◆ Exercise objective ◆
Copy out all the records, word for word.

Data records:
***

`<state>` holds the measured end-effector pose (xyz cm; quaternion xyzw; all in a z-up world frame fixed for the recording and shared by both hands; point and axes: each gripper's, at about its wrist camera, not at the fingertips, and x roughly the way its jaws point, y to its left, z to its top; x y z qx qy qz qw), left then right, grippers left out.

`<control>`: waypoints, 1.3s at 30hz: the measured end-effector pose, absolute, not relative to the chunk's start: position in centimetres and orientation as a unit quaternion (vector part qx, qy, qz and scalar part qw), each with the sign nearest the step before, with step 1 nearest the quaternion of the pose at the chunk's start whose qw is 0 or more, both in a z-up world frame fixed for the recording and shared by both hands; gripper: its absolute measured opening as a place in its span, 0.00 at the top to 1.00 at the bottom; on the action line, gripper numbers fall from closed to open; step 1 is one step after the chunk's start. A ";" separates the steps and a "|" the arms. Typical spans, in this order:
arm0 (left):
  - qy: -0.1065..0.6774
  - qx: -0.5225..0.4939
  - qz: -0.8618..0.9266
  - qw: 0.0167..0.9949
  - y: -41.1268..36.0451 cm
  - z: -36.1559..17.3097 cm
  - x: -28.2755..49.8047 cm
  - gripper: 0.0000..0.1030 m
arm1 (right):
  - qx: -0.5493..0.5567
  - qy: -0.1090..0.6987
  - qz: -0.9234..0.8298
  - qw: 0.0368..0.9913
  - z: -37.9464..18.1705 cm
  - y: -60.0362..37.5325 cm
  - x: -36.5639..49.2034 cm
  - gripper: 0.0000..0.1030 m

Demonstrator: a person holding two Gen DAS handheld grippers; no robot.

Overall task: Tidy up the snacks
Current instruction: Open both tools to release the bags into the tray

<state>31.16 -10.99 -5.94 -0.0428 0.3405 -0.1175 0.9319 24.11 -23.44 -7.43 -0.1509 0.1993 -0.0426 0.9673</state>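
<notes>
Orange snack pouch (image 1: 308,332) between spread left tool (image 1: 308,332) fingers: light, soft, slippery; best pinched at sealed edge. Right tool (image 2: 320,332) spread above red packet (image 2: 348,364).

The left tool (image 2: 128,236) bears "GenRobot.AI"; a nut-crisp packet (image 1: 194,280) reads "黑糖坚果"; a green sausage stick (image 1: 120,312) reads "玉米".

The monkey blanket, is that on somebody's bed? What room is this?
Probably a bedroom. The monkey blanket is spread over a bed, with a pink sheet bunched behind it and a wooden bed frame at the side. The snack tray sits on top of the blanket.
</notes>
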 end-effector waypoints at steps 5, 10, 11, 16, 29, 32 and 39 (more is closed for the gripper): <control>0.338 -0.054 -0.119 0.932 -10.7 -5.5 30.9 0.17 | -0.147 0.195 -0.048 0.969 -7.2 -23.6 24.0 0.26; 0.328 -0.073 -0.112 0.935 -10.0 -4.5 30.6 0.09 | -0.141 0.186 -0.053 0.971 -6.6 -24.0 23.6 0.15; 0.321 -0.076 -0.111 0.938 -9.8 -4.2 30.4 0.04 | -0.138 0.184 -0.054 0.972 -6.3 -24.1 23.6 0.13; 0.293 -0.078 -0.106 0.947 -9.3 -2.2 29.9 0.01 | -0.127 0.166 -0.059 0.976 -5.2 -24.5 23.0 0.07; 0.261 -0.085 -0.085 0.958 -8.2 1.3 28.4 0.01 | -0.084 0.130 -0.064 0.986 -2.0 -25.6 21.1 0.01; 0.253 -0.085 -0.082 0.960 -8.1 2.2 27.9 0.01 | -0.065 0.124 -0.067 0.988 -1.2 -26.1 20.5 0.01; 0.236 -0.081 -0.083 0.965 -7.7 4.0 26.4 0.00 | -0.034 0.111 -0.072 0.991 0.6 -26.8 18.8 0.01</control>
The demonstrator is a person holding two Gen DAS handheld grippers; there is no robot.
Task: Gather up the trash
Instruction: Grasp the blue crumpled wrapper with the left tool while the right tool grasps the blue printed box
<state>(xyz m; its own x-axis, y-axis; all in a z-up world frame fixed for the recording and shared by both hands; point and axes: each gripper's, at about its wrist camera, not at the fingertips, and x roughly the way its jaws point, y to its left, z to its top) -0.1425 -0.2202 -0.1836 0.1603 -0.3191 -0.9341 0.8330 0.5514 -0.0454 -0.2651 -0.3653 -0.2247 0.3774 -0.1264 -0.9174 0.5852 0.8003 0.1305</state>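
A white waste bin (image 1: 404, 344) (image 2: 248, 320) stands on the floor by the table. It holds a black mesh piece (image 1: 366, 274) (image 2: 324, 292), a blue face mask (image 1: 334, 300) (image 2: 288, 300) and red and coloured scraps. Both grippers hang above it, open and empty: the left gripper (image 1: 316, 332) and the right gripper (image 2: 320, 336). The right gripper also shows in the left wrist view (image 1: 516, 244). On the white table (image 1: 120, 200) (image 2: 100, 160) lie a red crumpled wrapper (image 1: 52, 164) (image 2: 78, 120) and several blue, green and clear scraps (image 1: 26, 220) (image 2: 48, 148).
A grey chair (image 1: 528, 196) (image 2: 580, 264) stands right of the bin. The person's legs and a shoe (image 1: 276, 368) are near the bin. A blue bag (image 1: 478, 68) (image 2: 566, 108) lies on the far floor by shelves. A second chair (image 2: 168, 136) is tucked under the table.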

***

◆ Response to the exercise ◆
`<state>` holds the measured end-effector pose (xyz cm; quaternion xyzw; all in a z-up world frame fixed for the recording and shared by both hands; point and axes: each gripper's, at about its wrist camera, not at the fingertips, and x roughly the way its jaws point, y to its left, z to its top; x y z qx qy qz qw), left then right, grippers left out.

`<control>`: waypoints, 1.3s at 30hz: the measured end-effector pose, absolute, not relative to the chunk's start: position in centimetres and orientation as a unit quaternion (vector part qx, qy, qz and scalar part qw), each with the sign nearest the step before, with step 1 nearest the quaternion of the pose at the chunk's start whose qw is 0 or more, both in a z-up world frame fixed for the recording and shared by both hands; gripper: its absolute measured opening as a place in its span, 0.00 at the top to 1.00 at the bottom; on the action line, gripper numbers fall from closed to open; step 1 is one step after the chunk's start. A ";" separates the steps and a "|" the arms. Typical spans, in this order:
arm0 (left):
  - qy: -0.1065..0.6774
  - qx: -0.5225..0.4939
  - qz: -0.8618..0.9266
  - qw: 0.0167..0.9949
  - y: -41.1268..36.0451 cm
  - z: -36.1559..17.3097 cm
  - x: -28.2755..49.8047 cm
  - gripper: 0.0000..0.1030 m
arm1 (right):
  - qx: -0.5493..0.5567
  - qy: -0.1090..0.6987
  - qz: -0.9234..0.8298
  - qw: 0.0368..0.9913
  - z: -37.9464..18.1705 cm
  - y: -60.0362..37.5325 cm
  - x: -36.5639..49.2034 cm
  - gripper: 0.0000..0.1030 m

Demonstrator: a person holding two Gen DAS handheld grippers; no robot.

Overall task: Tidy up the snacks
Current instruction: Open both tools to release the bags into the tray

<state>31.16 -10.99 -5.94 -0.0428 0.3405 -0.1175 0.9319 24.11 -23.44 -7.43 -0.1509 0.1993 -0.0426 0.9673</state>
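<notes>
Orange snack pouch (image 1: 308,332) between spread left tool (image 1: 308,332) fingers: light, soft, slippery; best pinched at sealed edge. Right tool (image 2: 320,332) spread above red packet (image 2: 348,364).

The left tool (image 2: 128,236) bears "GenRobot.AI"; a nut-crisp packet (image 1: 194,280) reads "黑糖坚果"; a green sausage stick (image 1: 120,312) reads "玉米".

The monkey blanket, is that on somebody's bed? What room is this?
Probably a bedroom. The monkey blanket is spread over a bed, with a pink sheet bunched behind it and a wooden bed frame at the side. The snack tray sits on top of the blanket.
</notes>
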 end-effector waypoints at steps 5, 10, 11, 16, 29, 32 and 39 (more is closed for the gripper): <control>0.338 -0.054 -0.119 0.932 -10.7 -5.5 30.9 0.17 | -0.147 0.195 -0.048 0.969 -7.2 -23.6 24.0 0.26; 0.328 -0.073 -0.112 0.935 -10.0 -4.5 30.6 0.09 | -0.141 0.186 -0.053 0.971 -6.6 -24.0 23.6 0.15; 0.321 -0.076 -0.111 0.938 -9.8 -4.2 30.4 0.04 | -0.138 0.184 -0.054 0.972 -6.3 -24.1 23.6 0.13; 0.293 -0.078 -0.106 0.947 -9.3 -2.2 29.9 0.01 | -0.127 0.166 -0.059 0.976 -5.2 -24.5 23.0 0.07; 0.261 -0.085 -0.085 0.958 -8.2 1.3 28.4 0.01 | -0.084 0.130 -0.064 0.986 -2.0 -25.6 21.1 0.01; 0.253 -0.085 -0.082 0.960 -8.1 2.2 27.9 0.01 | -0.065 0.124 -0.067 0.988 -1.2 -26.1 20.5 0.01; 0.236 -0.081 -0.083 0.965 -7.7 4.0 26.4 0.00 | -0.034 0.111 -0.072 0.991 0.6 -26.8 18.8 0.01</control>
The demonstrator is a person holding two Gen DAS handheld grippers; there is no robot.
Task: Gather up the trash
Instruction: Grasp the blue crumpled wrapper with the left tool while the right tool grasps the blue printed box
<state>(xyz m; its own x-axis, y-axis; all in a z-up world frame fixed for the recording and shared by both hands; point and axes: each gripper's, at about its wrist camera, not at the fingertips, and x roughly the way its jaws point, y to its left, z to its top) -0.1425 -0.2202 -0.1836 0.1603 -0.3191 -0.9341 0.8330 0.5514 -0.0454 -0.2651 -0.3653 -0.2247 0.3774 -0.1264 -0.9174 0.5852 0.8003 0.1305</state>
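A white waste bin (image 1: 404, 344) (image 2: 248, 320) stands on the floor by the table. It holds a black mesh piece (image 1: 366, 274) (image 2: 324, 292), a blue face mask (image 1: 334, 300) (image 2: 288, 300) and red and coloured scraps. Both grippers hang above it, open and empty: the left gripper (image 1: 316, 332) and the right gripper (image 2: 320, 336). The right gripper also shows in the left wrist view (image 1: 516, 244). On the white table (image 1: 120, 200) (image 2: 100, 160) lie a red crumpled wrapper (image 1: 52, 164) (image 2: 78, 120) and several blue, green and clear scraps (image 1: 26, 220) (image 2: 48, 148).
A grey chair (image 1: 528, 196) (image 2: 580, 264) stands right of the bin. The person's legs and a shoe (image 1: 276, 368) are near the bin. A blue bag (image 1: 478, 68) (image 2: 566, 108) lies on the far floor by shelves. A second chair (image 2: 168, 136) is tucked under the table.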

This concludes the output.